Though these days the term wordmonger refers to "a writer or speaker who uses language pretentiously or carelessly," please join me in proposing a new meaning. A fishmonger appreciates and promotes fish, therefore, a wordmonger does the same for words.

Thursday, November 1, 2018

Vote

Vote

It’s time to vote. Why not ponder some voting-related words?

The word election came to English in the late 1200s, from the French word elecion, meaning choice, election or selection. This term came from the Latin word electionem, which has its roots in the Latin word legere, which meant to choose, or read.

Vote entered English in the mid-1400s, & comes from the Latin word votum, a vow, wish, promise or dedication. This suggests a much more active role than most modern Americans appear to understand. Imagine the difference in mindset if we all envisioned each vote as a promise or vow. Imagine the difference in the outcome if we all actually turned out to vote (in 2016 only 55% of eligible Americans chose to vote).

The term suffrage which has always intrigued me. Suffrage came to English in the 1300s and meant prayers or pleas on behalf of another. It comes from the Latin word suffragium, which refers to the right to vote or to lend support. Again, prayers, pleas, & support seem to reflect a different understanding of voting, an understanding closer to the idea of a promise or vow. Interestingly, suffrage also suggests the elections of the past weren’t entirely sweet & light, as the word parts that add up to suffragium are sub- & -frangere, which respectively mean under & shouting.

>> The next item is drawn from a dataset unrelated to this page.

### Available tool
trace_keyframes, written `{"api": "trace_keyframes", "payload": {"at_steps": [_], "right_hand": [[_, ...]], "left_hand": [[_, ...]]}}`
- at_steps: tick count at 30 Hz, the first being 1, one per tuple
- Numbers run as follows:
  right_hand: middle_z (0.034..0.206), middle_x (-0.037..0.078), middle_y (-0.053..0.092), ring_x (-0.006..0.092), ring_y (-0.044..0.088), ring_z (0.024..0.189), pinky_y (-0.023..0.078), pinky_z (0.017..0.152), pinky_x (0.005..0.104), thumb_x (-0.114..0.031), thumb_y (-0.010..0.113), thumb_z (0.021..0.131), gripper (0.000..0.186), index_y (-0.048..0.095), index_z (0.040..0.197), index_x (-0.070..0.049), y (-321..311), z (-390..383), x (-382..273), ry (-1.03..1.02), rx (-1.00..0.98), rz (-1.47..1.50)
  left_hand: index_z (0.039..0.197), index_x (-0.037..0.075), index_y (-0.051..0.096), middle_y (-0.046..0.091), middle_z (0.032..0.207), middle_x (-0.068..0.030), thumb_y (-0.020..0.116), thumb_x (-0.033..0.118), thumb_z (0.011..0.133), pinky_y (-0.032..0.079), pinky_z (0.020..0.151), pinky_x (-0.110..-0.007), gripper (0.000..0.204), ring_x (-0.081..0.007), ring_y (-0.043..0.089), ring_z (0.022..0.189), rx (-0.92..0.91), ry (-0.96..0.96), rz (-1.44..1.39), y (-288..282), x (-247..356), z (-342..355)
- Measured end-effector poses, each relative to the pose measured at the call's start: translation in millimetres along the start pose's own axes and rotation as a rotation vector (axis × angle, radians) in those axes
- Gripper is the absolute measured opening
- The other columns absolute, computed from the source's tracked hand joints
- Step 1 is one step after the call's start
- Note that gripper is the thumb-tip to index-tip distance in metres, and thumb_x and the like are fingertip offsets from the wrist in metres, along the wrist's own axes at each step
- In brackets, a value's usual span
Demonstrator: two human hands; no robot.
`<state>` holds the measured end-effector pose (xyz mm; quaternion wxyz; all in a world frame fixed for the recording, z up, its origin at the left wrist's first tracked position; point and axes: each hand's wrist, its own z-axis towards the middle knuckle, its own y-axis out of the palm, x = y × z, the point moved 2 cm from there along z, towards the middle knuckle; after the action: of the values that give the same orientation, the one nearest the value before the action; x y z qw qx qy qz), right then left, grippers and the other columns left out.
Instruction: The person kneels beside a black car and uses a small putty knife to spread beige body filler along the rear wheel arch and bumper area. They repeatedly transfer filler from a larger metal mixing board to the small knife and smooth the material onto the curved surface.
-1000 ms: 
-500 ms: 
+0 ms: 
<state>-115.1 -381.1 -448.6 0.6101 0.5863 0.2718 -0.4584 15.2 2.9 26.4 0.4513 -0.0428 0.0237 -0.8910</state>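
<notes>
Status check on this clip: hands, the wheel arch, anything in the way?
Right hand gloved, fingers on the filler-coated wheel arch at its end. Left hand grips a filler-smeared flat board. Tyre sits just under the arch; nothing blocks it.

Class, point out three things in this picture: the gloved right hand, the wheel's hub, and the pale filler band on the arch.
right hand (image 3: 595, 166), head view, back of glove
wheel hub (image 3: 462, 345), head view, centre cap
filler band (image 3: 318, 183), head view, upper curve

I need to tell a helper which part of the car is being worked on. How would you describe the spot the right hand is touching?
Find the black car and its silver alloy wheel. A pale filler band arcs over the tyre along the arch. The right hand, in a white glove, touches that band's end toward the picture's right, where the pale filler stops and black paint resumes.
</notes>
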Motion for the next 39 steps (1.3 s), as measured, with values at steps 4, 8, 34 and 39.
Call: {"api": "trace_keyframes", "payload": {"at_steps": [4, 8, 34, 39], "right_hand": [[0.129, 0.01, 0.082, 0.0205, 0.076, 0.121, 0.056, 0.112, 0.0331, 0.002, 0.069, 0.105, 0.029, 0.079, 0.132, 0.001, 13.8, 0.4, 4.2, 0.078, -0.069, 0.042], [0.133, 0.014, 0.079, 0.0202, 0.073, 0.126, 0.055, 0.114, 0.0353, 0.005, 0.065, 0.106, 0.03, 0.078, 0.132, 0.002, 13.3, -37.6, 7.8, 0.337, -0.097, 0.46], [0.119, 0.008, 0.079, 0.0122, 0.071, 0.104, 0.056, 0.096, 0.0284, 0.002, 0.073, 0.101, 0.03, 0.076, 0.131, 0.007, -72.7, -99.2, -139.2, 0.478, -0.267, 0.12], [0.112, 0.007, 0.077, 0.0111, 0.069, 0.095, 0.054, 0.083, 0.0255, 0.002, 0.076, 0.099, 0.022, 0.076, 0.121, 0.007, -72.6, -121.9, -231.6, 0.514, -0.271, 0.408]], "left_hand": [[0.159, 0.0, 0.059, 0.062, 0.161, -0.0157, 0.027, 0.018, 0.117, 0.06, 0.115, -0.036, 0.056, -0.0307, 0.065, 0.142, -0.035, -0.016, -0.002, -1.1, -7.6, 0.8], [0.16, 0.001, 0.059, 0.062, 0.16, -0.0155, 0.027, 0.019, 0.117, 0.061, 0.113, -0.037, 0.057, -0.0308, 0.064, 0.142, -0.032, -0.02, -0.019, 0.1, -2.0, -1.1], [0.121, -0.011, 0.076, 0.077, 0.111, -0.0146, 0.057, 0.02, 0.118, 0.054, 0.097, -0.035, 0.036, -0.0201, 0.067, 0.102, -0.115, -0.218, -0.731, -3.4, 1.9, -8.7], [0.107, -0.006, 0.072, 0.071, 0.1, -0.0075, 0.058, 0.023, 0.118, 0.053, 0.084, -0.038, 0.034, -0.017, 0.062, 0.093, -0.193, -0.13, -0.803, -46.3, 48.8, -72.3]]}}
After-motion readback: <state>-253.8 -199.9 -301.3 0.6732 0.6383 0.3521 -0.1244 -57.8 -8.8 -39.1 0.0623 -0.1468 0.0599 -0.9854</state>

The word ballot comes from Italian word pallotte, or small ball, due to the Venetian practice of voting by casting a particular colored ball into a bowl or basket. From this we have the term to blackball. I’m forced to wonder whether casting small balls into a basket might be less hackable than our present practices.

Dear followers, please have something to say this voting season. Here on Wordmonger, you can feel safe, free from shouting & blackballing.



My thanks go out to this week’s sources, Etymoniline, The OED , CNN, Wordnik, Merriam-Webster, & The Ottawa Citizen. This post is an updated version of a 2012 Wordmonger post.

4 comments:

  1. I done voted my heart and mind, and it does feel good. We'll see how good comes Tuesday night.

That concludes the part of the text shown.